To prevent mildew, dry out water-damaged areas as soon as you notice them. By keeping your house clean, dry and well-ventilated you will prevent most mildew problems. Cleaning with soap and water will often take care of mildew stains, but actually killing mildew requires the power of bleach. Don’t use straight bleach, though, as it’s too powerful and can create toxic fumes.
To remove mildew from the bathroom, mix 1 part bleach with 11 parts water.Wear rubber gloves and use a sponge, cloth or soft-bristled brush to apply the solution. Rinse with a damp sponge and then wipe down the area with a squeegee. Turning on a vent fan before showering cuts down on moisture retention in the bathroom.

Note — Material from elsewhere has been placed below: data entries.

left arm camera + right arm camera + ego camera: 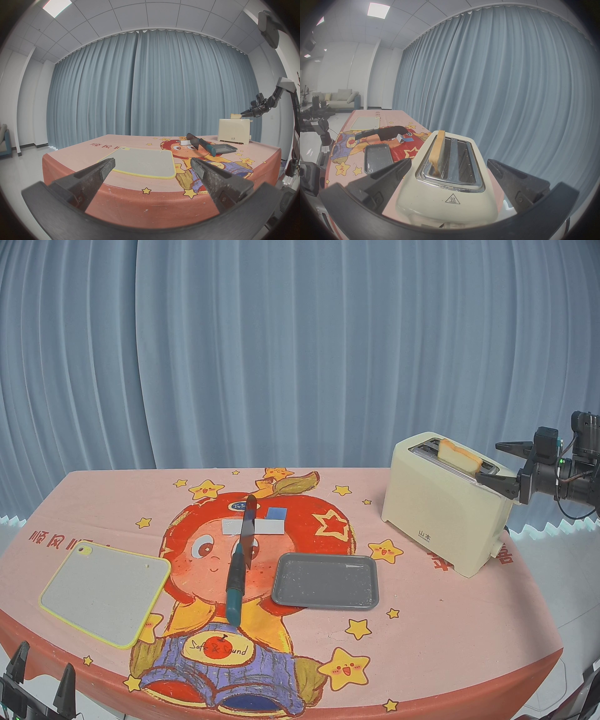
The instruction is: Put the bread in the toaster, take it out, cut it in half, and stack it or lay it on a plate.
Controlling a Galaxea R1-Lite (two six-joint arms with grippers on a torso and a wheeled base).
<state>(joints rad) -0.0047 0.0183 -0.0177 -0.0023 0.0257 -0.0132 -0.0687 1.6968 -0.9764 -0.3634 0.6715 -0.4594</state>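
Observation:
A slice of bread (459, 457) (437, 151) stands upright in one slot of the cream toaster (445, 502) (450, 187) at the table's right side, its top sticking out. My right gripper (507, 466) (449, 170) hovers open just to the right of the toaster's top, its fingers spread wider than the toaster and touching nothing. The grey plate (325, 580) lies at the table's middle. A knife (240, 559) with a teal handle rests propped on a small white holder (253, 526). The yellow-rimmed cutting board (104, 592) lies at the left. My left gripper (153, 170) is open, low off the table's front left corner.
The table (437, 640) wears a pink cartoon cloth and drops off at its front and right edges. A blue curtain hangs close behind. Bare cloth lies in front of the plate and between plate and toaster.

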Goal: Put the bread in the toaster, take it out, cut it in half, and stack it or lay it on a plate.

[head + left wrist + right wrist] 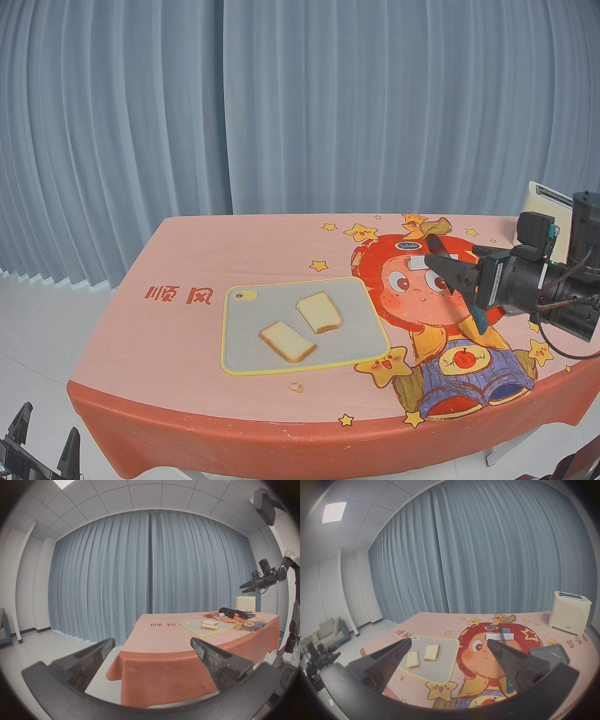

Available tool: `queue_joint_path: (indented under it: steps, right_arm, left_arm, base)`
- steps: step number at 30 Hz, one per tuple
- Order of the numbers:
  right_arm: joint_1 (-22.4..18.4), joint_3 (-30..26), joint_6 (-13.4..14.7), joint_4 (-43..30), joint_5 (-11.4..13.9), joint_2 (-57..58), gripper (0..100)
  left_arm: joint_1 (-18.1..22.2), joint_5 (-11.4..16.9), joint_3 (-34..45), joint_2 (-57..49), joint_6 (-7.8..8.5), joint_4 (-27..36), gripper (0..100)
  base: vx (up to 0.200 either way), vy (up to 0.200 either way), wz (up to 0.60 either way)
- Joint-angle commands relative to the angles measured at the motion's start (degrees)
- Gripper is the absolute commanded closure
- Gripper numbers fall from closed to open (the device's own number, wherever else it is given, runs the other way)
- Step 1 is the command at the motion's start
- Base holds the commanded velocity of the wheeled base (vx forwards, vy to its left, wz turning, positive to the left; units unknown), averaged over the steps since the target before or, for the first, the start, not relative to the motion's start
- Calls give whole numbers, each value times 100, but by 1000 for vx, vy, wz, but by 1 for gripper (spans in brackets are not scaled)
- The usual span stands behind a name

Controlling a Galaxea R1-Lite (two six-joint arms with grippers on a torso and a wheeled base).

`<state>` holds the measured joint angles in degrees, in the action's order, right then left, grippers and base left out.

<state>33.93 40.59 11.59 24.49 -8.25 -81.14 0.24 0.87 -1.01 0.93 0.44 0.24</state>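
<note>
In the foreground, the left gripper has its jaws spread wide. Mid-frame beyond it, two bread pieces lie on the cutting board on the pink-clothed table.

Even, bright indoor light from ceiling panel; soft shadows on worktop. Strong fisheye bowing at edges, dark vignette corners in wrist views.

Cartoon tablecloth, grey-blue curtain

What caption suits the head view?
Two pale bread halves lie flat on a yellow-rimmed grey cutting board; black right gripper open.
</note>
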Motion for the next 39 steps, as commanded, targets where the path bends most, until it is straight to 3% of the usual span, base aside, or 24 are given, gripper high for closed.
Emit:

To remove musty odours in below-ground rooms and basements, which are prime mildew breeding areas, spray with a bleach solution. For a more serious problem, you can sprinkle chlorinated lime (also known as calcium hypochlorite and available from pool shops) over the floor. Let it soak up the odour for a day and then sweep or vacuum it up. If you use a vacuum, dispose of the bag afterwards. If you sweep with a broom, collect the residue in a dustpan and dispose of it in a rubbish bin. But take care— chlorine is corrosive and dangerous if inhaled, so always ensure adequate ventilation, and wear protective clothing.
To remove mildew stains from fabric or upholstery, take the item outside. Begin by knocking off the surface mildew with a stiff brush and then air out the piece in the sun. If spots remain, wash the item according to the manufacturer’s instructions. Use hot water and laundry bleach if the fabric can tolerate it.
To remove mildew from leather, use a solution of alcohol and water. Combine 1 cup of methylated spirits with 1 cup of water. Dip
a clean cloth in the solution, wring it out and wipe the affected area. Follow with a cloth dampened only with water and then dry the leather item in an airy place.
|Ann Wallace on 05 May 2012 ,08:16 |
I have had great success using 1tsp of oil of Cloves to 1 ltr water. Spray on walls, leave 20mins, wipe over, then respray and leave on.